Is it really a bubble? Typically bubbles are profitable until they burst. Maybe league and DOTA actually have made money off their esports stuff.

It's a bubble when everyone's rushing in to get a piece of the action while its the new hot thing (see, dotcom bubble) and eventually some new hotness comes along and all the venture capital investors take their money to that new shiny thing instead. So esports is definitely a bubble while every developer on earth with a game that can be played competitively launches an esports series with "League" appended to their game name and waits for everyone to throw money at them without asking questions on how it will actually work and will anyone actually give a poo poo about it (hello Clash Royale).

njsykora fucked around with this message at 17:38 on May 24, 2019

Chris de Sperg
Aug 14, 2009


Vermain posted:

Are PC bangs and the like not a popular thing in Brazil? As I recall, the main reason League's so popular in Vietnam is that it's F2P and can be run on decades-old hardware, which makes it perfect for PC bangs. I watched a travel show where they visited one of the local bangs, and there was not a single screen that wasn't running League.
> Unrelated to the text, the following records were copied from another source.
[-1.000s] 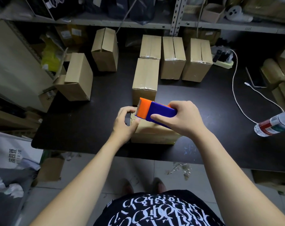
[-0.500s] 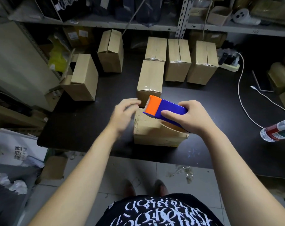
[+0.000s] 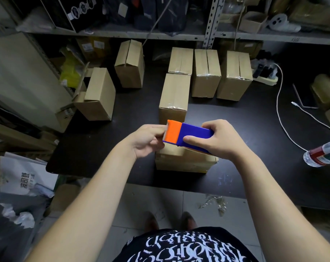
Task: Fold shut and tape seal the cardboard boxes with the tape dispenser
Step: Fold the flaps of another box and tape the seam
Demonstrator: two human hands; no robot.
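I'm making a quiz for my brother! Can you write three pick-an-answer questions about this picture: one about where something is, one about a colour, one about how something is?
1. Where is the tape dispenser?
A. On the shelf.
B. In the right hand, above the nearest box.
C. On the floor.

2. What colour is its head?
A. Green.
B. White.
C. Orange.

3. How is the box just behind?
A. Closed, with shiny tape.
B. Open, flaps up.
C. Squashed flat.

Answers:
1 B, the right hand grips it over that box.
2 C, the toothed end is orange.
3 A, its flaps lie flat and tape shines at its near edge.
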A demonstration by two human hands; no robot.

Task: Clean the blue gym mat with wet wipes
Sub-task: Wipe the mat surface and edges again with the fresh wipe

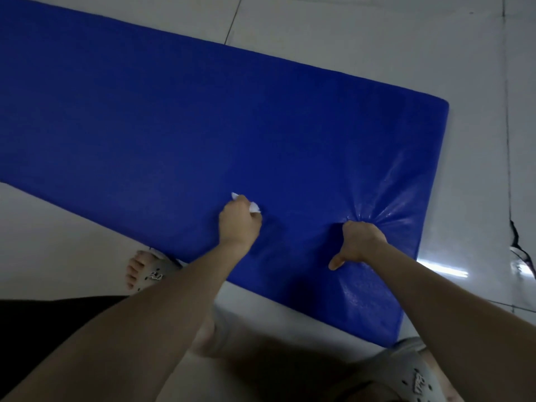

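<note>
I am watching the left hand [239,224] clamping a white wipe [254,208], fingers curled over it, with bits of wipe poking out ahead of the knuckles. That fist is pressing down on the mat [174,126], near its close edge. Right of this grip, well apart, the right hand [361,242] is digging its fingers into the mat, which is puckering in shiny creases fanning away from them; the thumb [336,261] is sticking out toward me. I cannot tell whether those fingers are pinching or only pressing. The mat is lying flat on the floor [348,39], running far left of the grip. A sandalled foot [150,271] is standing just behind the left wrist.
</note>
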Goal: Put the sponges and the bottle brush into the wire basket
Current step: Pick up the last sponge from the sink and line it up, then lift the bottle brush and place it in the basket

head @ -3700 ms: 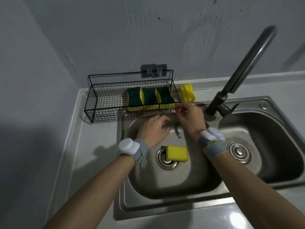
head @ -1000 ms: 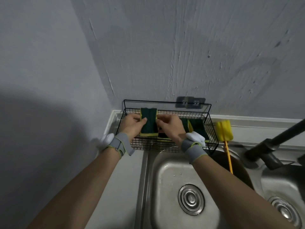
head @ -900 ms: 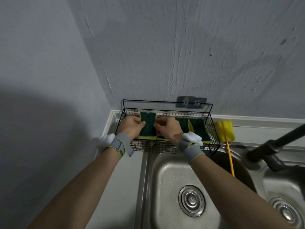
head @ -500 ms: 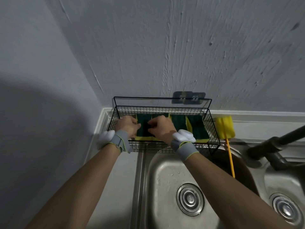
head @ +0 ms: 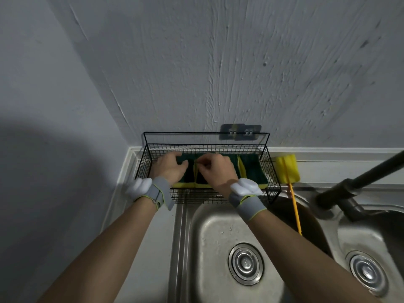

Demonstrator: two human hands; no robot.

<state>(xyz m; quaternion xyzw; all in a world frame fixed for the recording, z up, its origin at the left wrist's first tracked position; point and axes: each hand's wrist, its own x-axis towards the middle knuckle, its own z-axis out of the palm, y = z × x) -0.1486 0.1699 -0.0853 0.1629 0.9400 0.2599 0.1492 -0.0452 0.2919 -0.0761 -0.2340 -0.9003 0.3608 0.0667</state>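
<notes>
A black wire basket [head: 197, 196] stands on the counter against the wall. Several green-and-yellow sponges lie side by side in it; the rightmost sponge [head: 253, 170] is fully visible. Both my hands are inside the basket. My left hand [head: 169, 169] and my right hand [head: 216, 171] grip the leftmost sponge [head: 189, 174] from either side, low against the basket floor. The yellow bottle brush [head: 286, 169] lies outside the basket, just right of it, with its thin handle running down over the sink rim.
A steel double sink [head: 209, 232] sits in front of the basket, each bowl with a round drain. A dark faucet [head: 360, 178] reaches in from the right. A grey wall corner closes off the left side and the back.
The sponge held upright between my hands a second ago has come down flat into the left part of the basket. Both hands went down with it. The yellow sponge seen earlier in the sink is gone from there.
</notes>
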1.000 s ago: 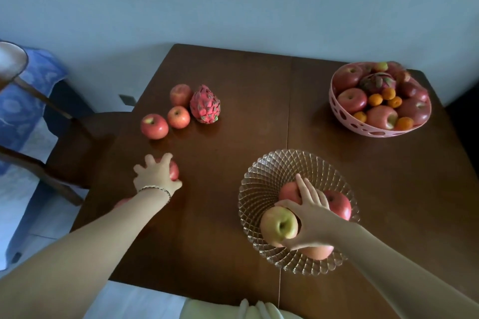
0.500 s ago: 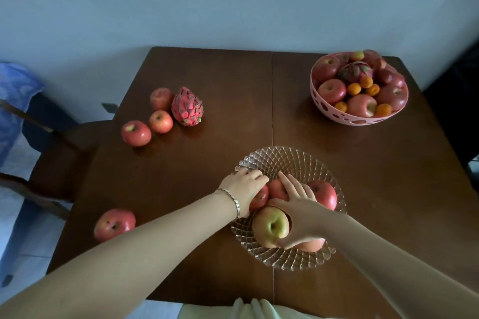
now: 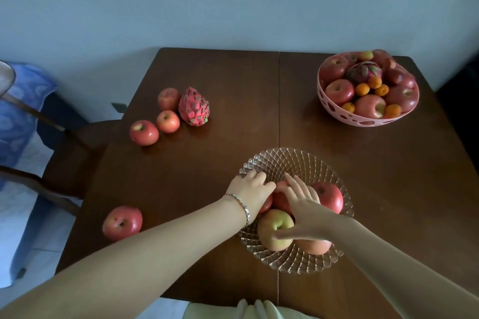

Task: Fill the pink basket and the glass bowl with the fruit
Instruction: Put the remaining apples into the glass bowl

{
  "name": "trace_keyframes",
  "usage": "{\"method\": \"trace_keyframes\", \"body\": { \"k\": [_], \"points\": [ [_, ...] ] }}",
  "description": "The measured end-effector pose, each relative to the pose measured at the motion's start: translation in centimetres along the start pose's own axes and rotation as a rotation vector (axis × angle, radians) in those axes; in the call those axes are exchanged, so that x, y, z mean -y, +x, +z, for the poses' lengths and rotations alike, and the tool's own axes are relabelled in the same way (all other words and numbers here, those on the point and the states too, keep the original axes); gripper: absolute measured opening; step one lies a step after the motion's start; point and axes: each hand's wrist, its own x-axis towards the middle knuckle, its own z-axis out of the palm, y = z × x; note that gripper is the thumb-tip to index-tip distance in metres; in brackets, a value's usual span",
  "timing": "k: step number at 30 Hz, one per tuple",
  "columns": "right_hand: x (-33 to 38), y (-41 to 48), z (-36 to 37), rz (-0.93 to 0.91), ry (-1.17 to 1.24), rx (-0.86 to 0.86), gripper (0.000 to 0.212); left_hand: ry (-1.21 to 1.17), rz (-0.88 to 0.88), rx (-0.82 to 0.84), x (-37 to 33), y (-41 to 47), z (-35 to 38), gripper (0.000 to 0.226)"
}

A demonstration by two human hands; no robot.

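Note:
The glass bowl [image 3: 293,155] stands at the table's near middle and holds several apples: a yellow-green apple [image 3: 269,228], a red apple [image 3: 330,197] and a pale one [image 3: 315,246]. My left hand [image 3: 248,191] reaches in over the bowl's left rim, fingers curled over a small red apple [image 3: 267,206]. My right hand [image 3: 304,211] lies spread over the fruit, thumb across the yellow-green apple, fingers straight on a middle red apple [image 3: 281,201]. The pink basket [image 3: 363,122], far right, is heaped with apples, small oranges and a dragon fruit.
On the brown table [image 3: 207,163], a dragon fruit [image 3: 194,107] and three apples [image 3: 143,132] [image 3: 168,121] [image 3: 168,98] sit at the far left. Another red apple [image 3: 122,223] lies near the left edge. A wooden chair [image 3: 67,153] stands left of the table.
My left hand carried the small red apple from the table's left side into the glass bowl. My right hand stayed on the bowl's apples, its fingers now spread flatter.

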Motion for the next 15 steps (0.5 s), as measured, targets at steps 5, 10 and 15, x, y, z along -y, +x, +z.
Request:
{"method": "trace_keyframes", "body": {
  "k": [5,10,15],
  "points": [
    [0.0,0.3,-0.2,0.024,0.044,0.009,0.112,-0.024,-0.042,0.008,-0.8,0.4,0.0,0.055],
    [2.3,0.6,-0.9,0.072,0.218,-0.012,0.107,-0.471,-0.160,0.027,0.7,-0.6,0.4,0.109],
    [2.5,0.8,0.1,0.044,0.045,-0.006,0.084,-0.628,-0.351,-0.051,3.8,-3.8,2.1,0.098]
  ]
}}
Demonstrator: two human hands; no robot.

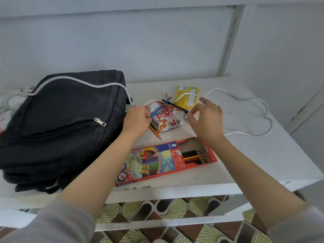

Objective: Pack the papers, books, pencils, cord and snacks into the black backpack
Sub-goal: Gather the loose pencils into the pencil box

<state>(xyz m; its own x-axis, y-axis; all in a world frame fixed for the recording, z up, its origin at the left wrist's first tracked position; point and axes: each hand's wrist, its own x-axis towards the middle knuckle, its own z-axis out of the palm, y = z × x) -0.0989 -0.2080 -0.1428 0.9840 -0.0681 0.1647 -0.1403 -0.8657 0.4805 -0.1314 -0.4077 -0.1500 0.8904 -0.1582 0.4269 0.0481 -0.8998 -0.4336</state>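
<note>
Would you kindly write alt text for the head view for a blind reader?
A person's left hand grips a blue pencil over a red-and-white snack bag while the open right hand hovers nearby, beside a black fabric backpack draped with white cord.

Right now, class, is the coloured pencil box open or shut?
Open. One end of the pencil box gapes, showing a few pencils inside beside bare cardboard.

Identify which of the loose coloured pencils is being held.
The blue wooden pencil, gripped in the left hand and slanting up over the red-and-white snack packet; the orange wooden pencil lies flat on the white table.
</note>
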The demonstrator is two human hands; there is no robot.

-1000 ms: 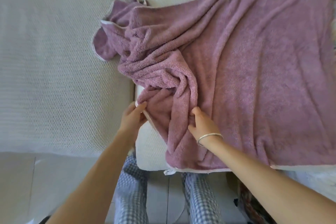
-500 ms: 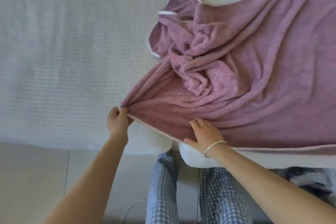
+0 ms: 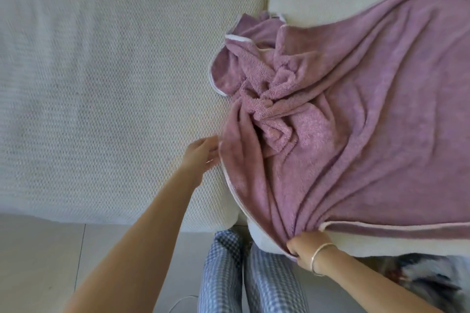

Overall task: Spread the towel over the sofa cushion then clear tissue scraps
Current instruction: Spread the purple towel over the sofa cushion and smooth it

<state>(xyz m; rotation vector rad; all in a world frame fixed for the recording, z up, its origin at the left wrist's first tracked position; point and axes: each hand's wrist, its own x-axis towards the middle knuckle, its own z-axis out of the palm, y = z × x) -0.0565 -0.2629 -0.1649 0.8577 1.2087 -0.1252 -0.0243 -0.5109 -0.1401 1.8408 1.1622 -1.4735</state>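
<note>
A mauve towel [image 3: 368, 99] with a pale edge lies over the right sofa cushion [image 3: 312, 5], flat on the right and bunched into a knot of folds at its left side. My right hand [image 3: 306, 245], wearing a thin bracelet, is closed on the towel's front edge at the cushion's front left corner. My left hand [image 3: 202, 154] rests on the left cushion [image 3: 114, 89], fingers against the towel's left edge; whether it pinches the fabric is blurred. No tissue scraps are visible.
The textured cream left cushion fills the left half of the view. Pale floor tiles [image 3: 38, 262] lie in front of the sofa. My checked trouser legs [image 3: 244, 277] stand between the cushions. A dark patterned object [image 3: 427, 277] sits below the right cushion.
My right hand pulled the towel's front edge down to the cushion's front corner. The stretched left corner has slackened back toward the right cushion, and my left hand now sits beside the edge.
</note>
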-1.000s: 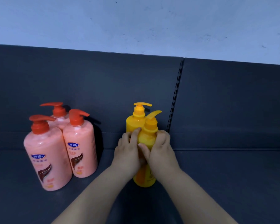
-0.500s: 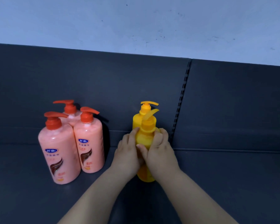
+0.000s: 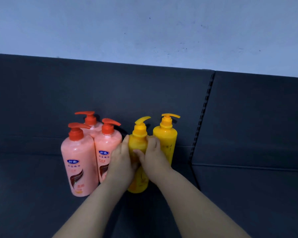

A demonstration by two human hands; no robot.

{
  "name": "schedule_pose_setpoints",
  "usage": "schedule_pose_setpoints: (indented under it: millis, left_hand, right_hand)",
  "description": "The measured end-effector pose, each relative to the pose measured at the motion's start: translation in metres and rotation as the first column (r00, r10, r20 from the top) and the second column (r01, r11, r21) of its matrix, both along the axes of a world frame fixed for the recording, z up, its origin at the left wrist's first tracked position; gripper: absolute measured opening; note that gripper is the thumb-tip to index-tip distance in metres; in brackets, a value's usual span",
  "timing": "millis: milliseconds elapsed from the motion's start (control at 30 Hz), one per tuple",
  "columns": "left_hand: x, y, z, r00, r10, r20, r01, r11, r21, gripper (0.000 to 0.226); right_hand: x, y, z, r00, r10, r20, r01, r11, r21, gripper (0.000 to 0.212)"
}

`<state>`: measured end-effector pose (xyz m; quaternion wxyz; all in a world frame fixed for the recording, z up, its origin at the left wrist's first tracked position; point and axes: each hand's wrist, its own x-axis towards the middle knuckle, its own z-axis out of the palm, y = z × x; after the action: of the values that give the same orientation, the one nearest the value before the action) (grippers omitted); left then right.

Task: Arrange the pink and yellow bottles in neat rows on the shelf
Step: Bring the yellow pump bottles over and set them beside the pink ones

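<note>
In the centre of the frame the left hand (image 3: 121,163) and right hand (image 3: 154,159) clasp the front yellow bottle (image 3: 139,141) from either side, fingers wrapped round its body. It stands on the shelf (image 3: 248,194) just right of three pink bottles (image 3: 79,162), with the rear yellow bottle (image 3: 167,140) at its upper right. It is best kept upright and slid squarely into line with the rear yellow bottle, pumps matching, without knocking the pink bottles.
</note>
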<state>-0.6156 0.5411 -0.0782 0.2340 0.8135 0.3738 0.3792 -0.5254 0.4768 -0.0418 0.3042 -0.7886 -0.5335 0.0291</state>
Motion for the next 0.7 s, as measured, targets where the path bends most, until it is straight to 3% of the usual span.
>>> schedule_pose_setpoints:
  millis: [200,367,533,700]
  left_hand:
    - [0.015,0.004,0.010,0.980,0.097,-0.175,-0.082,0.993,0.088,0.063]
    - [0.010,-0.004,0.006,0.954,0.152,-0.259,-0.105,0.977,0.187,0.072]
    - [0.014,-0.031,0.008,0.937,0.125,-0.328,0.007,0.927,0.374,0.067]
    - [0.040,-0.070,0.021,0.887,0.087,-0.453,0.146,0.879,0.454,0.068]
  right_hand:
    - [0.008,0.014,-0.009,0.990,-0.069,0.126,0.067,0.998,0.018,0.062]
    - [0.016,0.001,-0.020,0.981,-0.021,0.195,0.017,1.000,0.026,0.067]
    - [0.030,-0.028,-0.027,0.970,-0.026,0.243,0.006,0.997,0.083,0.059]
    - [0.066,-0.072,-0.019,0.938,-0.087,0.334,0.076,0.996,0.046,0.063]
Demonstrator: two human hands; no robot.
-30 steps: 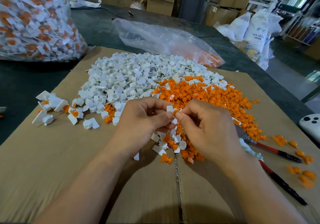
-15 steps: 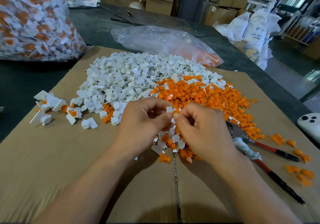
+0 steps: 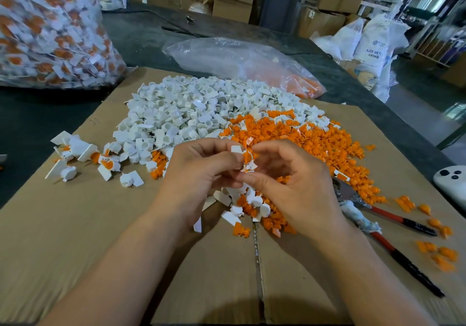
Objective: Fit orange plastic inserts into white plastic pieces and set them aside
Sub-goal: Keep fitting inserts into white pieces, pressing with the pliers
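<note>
So left hand (image 3: 201,172) pinches the white piece (image 3: 237,149), right hand (image 3: 292,182) pinches the orange insert (image 3: 247,156). I'd keep it square and push till seated.

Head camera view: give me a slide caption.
Left hand and right hand fit an orange insert into a white piece above cardboard.

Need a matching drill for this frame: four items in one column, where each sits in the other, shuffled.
Items
1. white pieces pile
2. orange inserts pile
3. red-handled cutters
4. piece being fitted

Places
A. held between the left hand and the right hand
B. on the cardboard, right of the right hand
C. far centre-left of the cardboard
D. centre-right of the cardboard, beyond the right hand

Pairs: 1-C, 2-D, 3-B, 4-A
</note>
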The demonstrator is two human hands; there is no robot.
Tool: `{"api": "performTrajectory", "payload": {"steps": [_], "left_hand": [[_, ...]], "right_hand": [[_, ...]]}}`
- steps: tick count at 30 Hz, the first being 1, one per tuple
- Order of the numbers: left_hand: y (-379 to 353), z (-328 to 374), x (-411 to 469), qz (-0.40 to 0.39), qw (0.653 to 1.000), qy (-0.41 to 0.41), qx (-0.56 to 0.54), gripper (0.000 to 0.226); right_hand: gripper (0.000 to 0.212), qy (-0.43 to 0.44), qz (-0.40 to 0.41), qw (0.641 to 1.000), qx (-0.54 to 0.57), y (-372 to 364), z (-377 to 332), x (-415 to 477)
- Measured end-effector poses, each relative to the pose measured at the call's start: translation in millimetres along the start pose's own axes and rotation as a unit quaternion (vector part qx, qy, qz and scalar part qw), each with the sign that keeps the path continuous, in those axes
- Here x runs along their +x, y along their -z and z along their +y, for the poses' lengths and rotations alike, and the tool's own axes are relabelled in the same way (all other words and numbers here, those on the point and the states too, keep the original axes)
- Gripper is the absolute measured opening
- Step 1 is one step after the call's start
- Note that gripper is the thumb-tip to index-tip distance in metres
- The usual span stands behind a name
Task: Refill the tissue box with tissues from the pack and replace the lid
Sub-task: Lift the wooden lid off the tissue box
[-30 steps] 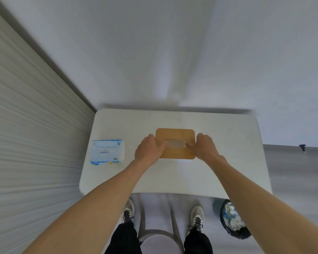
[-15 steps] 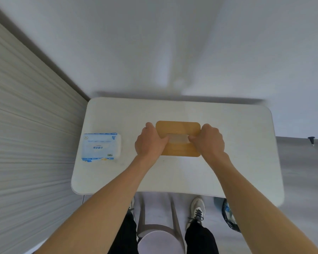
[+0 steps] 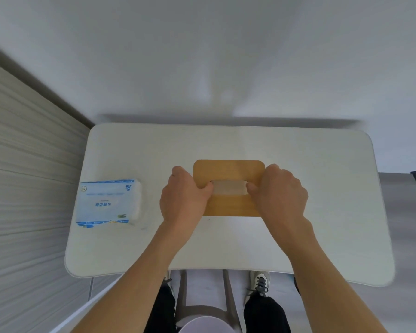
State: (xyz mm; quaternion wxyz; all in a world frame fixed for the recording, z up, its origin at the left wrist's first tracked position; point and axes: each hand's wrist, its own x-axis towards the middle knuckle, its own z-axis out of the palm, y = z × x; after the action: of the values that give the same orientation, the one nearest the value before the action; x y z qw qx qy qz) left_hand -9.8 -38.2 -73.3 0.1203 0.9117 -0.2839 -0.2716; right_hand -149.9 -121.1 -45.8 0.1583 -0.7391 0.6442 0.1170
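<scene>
A tissue box with a flat wooden lid (image 3: 228,170) sits at the middle of the white table (image 3: 226,241). The lid has a long slot in its centre. My left hand (image 3: 183,200) grips the lid's left end, fingertips hooked into the slot. My right hand (image 3: 277,195) grips the right end the same way. The box body under the lid is hidden. A blue and white tissue pack (image 3: 107,203) lies flat near the table's left edge, apart from both hands.
A ribbed wall panel (image 3: 22,188) runs along the left of the table. A stool (image 3: 202,308) and my legs and shoes show below the table's near edge. A small dark object (image 3: 414,175) sits on the floor at far right.
My head has moved closer, so the table fills more of the view. Both hands have closed in over the lid's ends, fingertips now in the slot. The tissue pack has not moved.
</scene>
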Motion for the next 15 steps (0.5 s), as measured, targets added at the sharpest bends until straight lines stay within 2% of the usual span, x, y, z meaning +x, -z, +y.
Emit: {"api": "performTrajectory", "payload": {"steps": [7,11,15], "left_hand": [[4,1,9,-0.039,0.999,-0.021,0.020,0.050],[7,3,10,-0.039,0.998,-0.038,0.038,0.048],[10,5,8,-0.032,0.996,-0.056,0.066,0.047]], "right_hand": [[0.030,-0.002,-0.029,1.000,-0.009,9,-1,1],[0.040,0.001,-0.037,0.999,-0.004,13,-2,2],[0.038,0.015,-0.027,1.000,0.007,17,-3,1]]}}
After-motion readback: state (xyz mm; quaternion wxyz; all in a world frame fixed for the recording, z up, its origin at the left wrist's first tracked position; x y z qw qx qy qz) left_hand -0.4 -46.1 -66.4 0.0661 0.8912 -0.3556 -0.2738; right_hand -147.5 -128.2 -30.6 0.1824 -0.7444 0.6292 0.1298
Seems odd that a country with a similar problem (large population with limited access to high quality hardware) hasn't seen them springing up as much.
my understanding of it (which i'm not 100% on, we have native Brazilian posters ITT who will know this better than i do, but this is kinda what i've gathered was the case in the major cities at least) is that it was similar to the Scandinavian countries - they were around a fair amount in the 00s and early 10s which is a large part of the reason that PC gaming does have the foothold it has in Brazil, but they've kinda disappeared over the last decade because unlike in Korea or Southeast Asia (don't know about Scandinavia), they were always something that was only in reach for the white middle and upper-middle class kids who weren't quite rich enough to typically have it at home (but were still pretty well-off), as opposed to KR/SEA where the availability of the technology meant they could be priced cheaply enough by PC bangs to essentially transcend boundaries of social class. and even to this day, Brazilian pros probably skew richer in terms of relative social class than almost any other esports scene i've worked in/with tbh.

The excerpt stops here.